That stat alone tells you all you need to know about what's wrong with them thus far.


----------



## edwardcyh (Dec 13, 2005)

Who else is going to the game? 

I AM! :biggrin: 

It's up to whoever not attending the game to keep this forum alive during game time. (This comment is not directed toward bray1967. :biggrin: )


----------



## Ninjatune (May 1, 2006)

Don't expect much posting from me either, I'll be at the AAC too.


----------



## xray (Feb 21, 2005)

edwardcyh said:


> It's up to whoever not attending the game to keep this forum alive during game time. (This comment is not directed toward bray1967. :biggrin: )


Thank you...as you may know, evenings are hell for me due to recent schedule modifications.

In other words: I can't get home from work.


----------



## xray (Feb 21, 2005)

I came here to see the score - and nobody's home...


----------



## mavsmania41 (Mar 27, 2005)

I was excited and encouraged about tonights game. Excellent move to have Devin at point guard down the stretch. A coast to coast victory for the Mavericks. We got huge play out of Dampier and Diop. Dirk was his self as always. Mavs were perfect at the line 24/24. Avery has finally got the Mavs playing at the level we need to compete at a high level.


----------



## Jet (Jul 1, 2005)

Nice win for the Mavs tonight. I love how Devin is shooting the 3s lol, it just doesnt seem right, but hey, he made 1 out of 3 not to mention 1 was beyond half court.... So thats not horrible I suppose. Dampier played really well. Only 1 missed FG right? Or, at least thats what I saw.. Very good, very good


----------



## croco (Feb 14, 2005)

Dampier needs more games like that, I really don't understand why he can't do that on a more consistant base, he has the tools to do it. Dirk is Dirk, but the other players have to step up if he is not on the court.


----------



## xray (Feb 21, 2005)

Good all 'round effort, was it not? 

Offensively and defensively, good pressure applied and it seemed to keep the Bulls from finding a rhythm. Damp played as well as you could ask, Dirk found a groove, and yes, Devin seems to know it's now or never.


----------



## Ninjatune (May 1, 2006)

I thought we came out of the gate with alot of intensity and as we have the last 6 games, suffered a let down in the 2nd quarter. I watched the Mavs come away from their bench when the 2nd quarter started. Avery sat Dirk down to give him some rest and for some reason the lineup he had on the court was just flat out lost. They didn't know who to go to on the Offensive end and got extremely lazy on the defensive end. I think Avery is going to have to find a good lineup to start the 2nd quarter with if he is going to be giving Dirk early rest minutes. Hopefully this issue will go away when JHo comes back. 

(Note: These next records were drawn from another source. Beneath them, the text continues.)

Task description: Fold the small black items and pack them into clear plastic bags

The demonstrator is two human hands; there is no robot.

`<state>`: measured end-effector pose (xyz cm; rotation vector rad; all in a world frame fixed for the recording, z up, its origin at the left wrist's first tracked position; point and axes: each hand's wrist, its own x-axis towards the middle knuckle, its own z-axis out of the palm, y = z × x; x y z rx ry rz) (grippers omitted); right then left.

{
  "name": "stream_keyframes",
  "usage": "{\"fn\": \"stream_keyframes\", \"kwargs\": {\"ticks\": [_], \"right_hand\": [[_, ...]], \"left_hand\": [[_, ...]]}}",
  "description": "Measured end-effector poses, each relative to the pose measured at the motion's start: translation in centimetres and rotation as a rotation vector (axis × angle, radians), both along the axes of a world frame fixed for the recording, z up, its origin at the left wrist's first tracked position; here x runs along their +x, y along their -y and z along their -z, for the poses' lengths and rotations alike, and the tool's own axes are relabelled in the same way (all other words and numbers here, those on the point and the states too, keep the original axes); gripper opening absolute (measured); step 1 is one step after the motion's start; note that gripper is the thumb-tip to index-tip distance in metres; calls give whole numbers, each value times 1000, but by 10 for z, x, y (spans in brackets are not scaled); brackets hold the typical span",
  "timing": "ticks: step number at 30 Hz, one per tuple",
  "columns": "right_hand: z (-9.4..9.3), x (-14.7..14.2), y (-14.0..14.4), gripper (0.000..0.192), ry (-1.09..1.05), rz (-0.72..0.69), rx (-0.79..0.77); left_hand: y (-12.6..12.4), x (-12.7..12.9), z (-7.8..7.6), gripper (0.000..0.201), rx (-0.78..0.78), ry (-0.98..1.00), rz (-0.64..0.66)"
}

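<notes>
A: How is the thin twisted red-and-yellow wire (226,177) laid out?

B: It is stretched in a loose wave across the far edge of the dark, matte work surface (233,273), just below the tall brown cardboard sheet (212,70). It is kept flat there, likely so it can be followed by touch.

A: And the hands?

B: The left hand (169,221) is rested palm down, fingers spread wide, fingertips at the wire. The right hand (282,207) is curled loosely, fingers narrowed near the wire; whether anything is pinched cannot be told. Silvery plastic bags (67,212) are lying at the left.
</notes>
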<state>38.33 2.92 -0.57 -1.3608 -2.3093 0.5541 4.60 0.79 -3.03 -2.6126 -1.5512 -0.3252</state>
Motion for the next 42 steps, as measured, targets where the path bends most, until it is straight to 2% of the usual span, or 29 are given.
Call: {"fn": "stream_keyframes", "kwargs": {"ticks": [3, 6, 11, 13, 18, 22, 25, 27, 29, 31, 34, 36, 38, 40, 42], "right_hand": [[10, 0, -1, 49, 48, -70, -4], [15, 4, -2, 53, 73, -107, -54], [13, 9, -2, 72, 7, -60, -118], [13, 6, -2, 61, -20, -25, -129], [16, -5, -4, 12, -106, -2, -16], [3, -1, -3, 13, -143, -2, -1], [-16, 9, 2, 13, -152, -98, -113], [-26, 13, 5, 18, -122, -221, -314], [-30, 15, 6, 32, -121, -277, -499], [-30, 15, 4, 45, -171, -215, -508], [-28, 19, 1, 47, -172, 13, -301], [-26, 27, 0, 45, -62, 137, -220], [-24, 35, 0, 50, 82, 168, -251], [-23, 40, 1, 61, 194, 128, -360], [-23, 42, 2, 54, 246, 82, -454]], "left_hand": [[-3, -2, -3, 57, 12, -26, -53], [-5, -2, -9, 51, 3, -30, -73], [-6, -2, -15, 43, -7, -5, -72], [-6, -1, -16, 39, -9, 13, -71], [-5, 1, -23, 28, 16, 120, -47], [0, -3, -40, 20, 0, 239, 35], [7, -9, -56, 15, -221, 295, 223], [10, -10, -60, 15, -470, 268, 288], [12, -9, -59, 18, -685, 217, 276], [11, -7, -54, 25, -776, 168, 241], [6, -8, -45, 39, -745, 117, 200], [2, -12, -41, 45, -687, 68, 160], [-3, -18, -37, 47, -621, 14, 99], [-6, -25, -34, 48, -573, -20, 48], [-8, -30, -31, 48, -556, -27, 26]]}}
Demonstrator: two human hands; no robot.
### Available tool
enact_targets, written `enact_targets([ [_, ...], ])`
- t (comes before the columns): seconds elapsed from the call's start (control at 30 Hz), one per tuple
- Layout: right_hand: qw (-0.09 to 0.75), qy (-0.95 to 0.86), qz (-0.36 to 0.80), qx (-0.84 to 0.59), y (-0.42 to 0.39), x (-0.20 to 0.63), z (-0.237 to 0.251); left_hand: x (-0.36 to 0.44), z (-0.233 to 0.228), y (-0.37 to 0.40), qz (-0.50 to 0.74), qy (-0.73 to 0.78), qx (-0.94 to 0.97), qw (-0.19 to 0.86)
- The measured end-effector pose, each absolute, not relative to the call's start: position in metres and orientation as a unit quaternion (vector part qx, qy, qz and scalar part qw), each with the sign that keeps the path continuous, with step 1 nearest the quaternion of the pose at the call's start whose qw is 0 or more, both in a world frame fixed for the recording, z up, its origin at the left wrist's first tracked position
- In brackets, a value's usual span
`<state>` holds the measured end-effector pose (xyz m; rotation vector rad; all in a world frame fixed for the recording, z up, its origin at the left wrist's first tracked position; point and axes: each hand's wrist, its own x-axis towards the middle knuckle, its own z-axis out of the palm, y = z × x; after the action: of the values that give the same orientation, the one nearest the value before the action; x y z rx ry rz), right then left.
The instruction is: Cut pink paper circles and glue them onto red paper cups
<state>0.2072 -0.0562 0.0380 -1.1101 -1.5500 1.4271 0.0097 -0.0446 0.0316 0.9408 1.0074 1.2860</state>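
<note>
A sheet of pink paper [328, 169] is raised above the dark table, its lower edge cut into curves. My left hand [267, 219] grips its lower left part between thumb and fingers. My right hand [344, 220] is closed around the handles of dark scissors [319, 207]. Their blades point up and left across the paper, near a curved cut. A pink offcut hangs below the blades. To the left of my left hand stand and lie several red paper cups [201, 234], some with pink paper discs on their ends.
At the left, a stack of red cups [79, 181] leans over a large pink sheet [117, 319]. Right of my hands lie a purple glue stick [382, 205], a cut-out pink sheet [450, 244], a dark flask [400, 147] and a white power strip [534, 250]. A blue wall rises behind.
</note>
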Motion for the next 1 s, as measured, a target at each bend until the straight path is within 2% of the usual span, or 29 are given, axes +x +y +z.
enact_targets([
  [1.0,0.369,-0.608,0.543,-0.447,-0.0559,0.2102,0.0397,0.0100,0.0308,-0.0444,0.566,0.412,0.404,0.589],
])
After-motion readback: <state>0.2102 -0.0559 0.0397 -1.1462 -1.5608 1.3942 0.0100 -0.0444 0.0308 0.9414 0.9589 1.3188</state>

I was watching Damp have a monster game, everyone around my seat was talking about how great he was playing, and while I was very pleased with his play all I could do is wonder why he doesn't give this type of performance night after night. I wasn't overly-excited with his play, it was the type of play that you expect out of a big man with a contract his size. Either way, his play last night was a huge difference maker. I can only pray that he keeps it up.


----------



## xray (Feb 21, 2005)

Ninjatune said:


> I was watching Damp have a monster game, everyone around my seat was talking about how great he was playing, and while I was very pleased with his play all I could do is wonder why he doesn't give this type of performance night after night.


Ben Wallace had a lot to do with it, believe it or not - he just hasn't settled in yet; but to turn that around, Damp was juiced about going up against Big Ben. 

He should be juiced about that paycheck. :curse:


----------



## edwardcyh (Dec 13, 2005)

Just out of curiosity, in your opinion who's emerging as the leader of this team?

Dirk
JET
JHo
Stack
Harris
Damp

Frankly, the list should be:

Dirk
JET
Stack

Which one actually LEADS the team?


----------



## Ninjatune (May 1, 2006)

This is Dirks team. While he's not an emotional leader, this team goes as he goes. JET provides the emotional leadership that we need. He's the one who will call the players only meetings and give the halftime speeches to get the guys fired up.


----------



## xray (Feb 21, 2005)

I heard a bite yesterday with DA, and they asked him who would assume the leadership role now that he's gone. His answer was, "Stack, no doubt". 

But I think early on, it's been more of a feeling out process. I like the body language of Devin, and Dirk's been quietly effective among others.

My early nomination would be Avery.


----------



## croco (Feb 14, 2005)

Only time will tell, but I really don't believe we have this one big leader. We have one best player, but there's no need to have only one guy who leads this team.


----------



## t1no (Jul 10, 2005)

Our ball movement is so much better when JHo isn't playing.


----------



## xray (Feb 21, 2005)

t1no said:


> Our ball movement is so much better when JHo isn't playing.


Hot sports opinion. :biggrin: 

I think that - among other things - will change as players get acclimated with one another.


----------